Restate every line of the data word for word, except for the images.

◆ STORED DATA:
▬▬▬

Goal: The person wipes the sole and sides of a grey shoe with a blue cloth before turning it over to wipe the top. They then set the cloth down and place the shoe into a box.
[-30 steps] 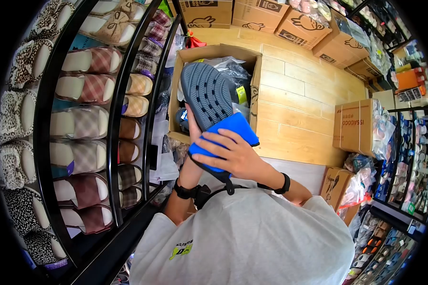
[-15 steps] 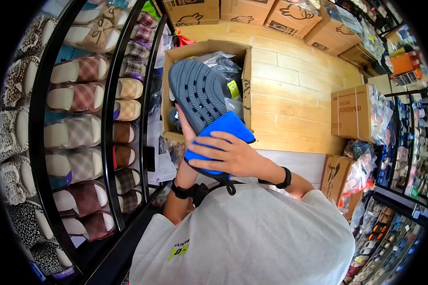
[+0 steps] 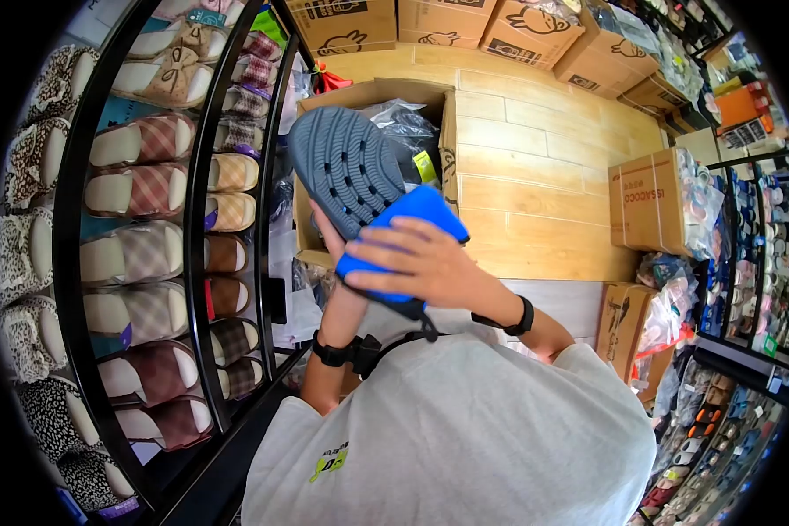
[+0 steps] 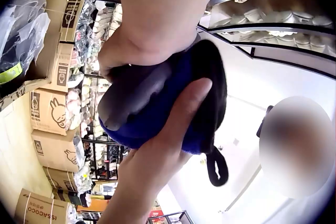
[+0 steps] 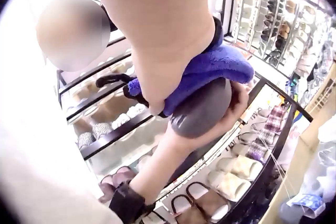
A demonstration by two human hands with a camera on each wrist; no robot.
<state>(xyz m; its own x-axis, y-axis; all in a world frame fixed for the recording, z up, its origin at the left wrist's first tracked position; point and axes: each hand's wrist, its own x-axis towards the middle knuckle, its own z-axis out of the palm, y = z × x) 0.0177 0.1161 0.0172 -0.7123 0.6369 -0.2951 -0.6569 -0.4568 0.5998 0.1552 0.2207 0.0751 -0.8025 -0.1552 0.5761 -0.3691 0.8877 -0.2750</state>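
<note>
Nearest lies the grey shirt (image 3: 447,430) of the person, with both forearms reaching out beyond it. The right hand (image 3: 416,267) is clamped on a blue fabric piece (image 3: 438,215) with black edging; its fingers lie across the top, and the left wrist view shows the thumb pressed along the other side. A black loop (image 3: 428,329) hangs from the near edge. The left hand (image 3: 328,235) cups a dark grey shoe (image 3: 342,171), its fingers curled round the side in the right wrist view. The shoe is tilted sole up, one end covered by the fabric. Compared with half a second ago, shoe and fabric sit slightly further left in the head view, partly because the camera has swung; both grips match, so the pair seems handled as one unit, with little progress between them. Just beyond stands an open-topped carton (image 3: 449,131) holding clear plastic bags (image 3: 403,118). Further off come the wooden floor (image 3: 543,175), a carton marked ISSACOCO (image 3: 644,206) and a row of cartons (image 3: 526,39).
</note>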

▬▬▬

◆ OUTPUT BELOW:
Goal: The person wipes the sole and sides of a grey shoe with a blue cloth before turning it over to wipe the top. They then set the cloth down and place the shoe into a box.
[-30 steps] 
[-15 steps] 
[+0 steps] 
[+0 steps] 
[+0 steps] 
A demonstration by two human hands with a camera on each wrist; no robot.
<state>(xyz m; its own x-axis, y-axis; all in a world frame fixed for the recording, z up, its origin at the left wrist's first tracked position; point and axes: each hand's wrist, its own x-axis towards the middle knuckle, its own z-axis out of the palm, y = z × x) 0.0177 0.1161 0.0172 -0.7123 0.6369 -0.2951 -0.6569 -0.4568 0.5998 0.1552 0.2207 0.0751 -0.8025 -0.1552 0.5761 -0.3691 0.8877 -0.2750</state>
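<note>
Nearest lies the grey shirt (image 3: 447,430) of the person, with both forearms reaching out beyond it. The right hand (image 3: 416,267) is clamped on a blue fabric piece (image 3: 438,215) with black edging; its fingers lie across the top, and the left wrist view shows the thumb pressed along the other side. A black loop (image 3: 428,329) hangs from the near edge. The left hand (image 3: 328,235) cups a dark grey shoe (image 3: 342,171), its fingers curled round the side in the right wrist view. The shoe is tilted sole up, one end covered by the fabric. Compared with half a second ago, shoe and fabric sit slightly further left in the head view, partly because the camera has swung; both grips match, so the pair seems handled as one unit, with little progress between them. Just beyond stands an open-topped carton (image 3: 449,131) holding clear plastic bags (image 3: 403,118). Further off come the wooden floor (image 3: 543,175), a carton marked ISSACOCO (image 3: 644,206) and a row of cartons (image 3: 526,39).
</note>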

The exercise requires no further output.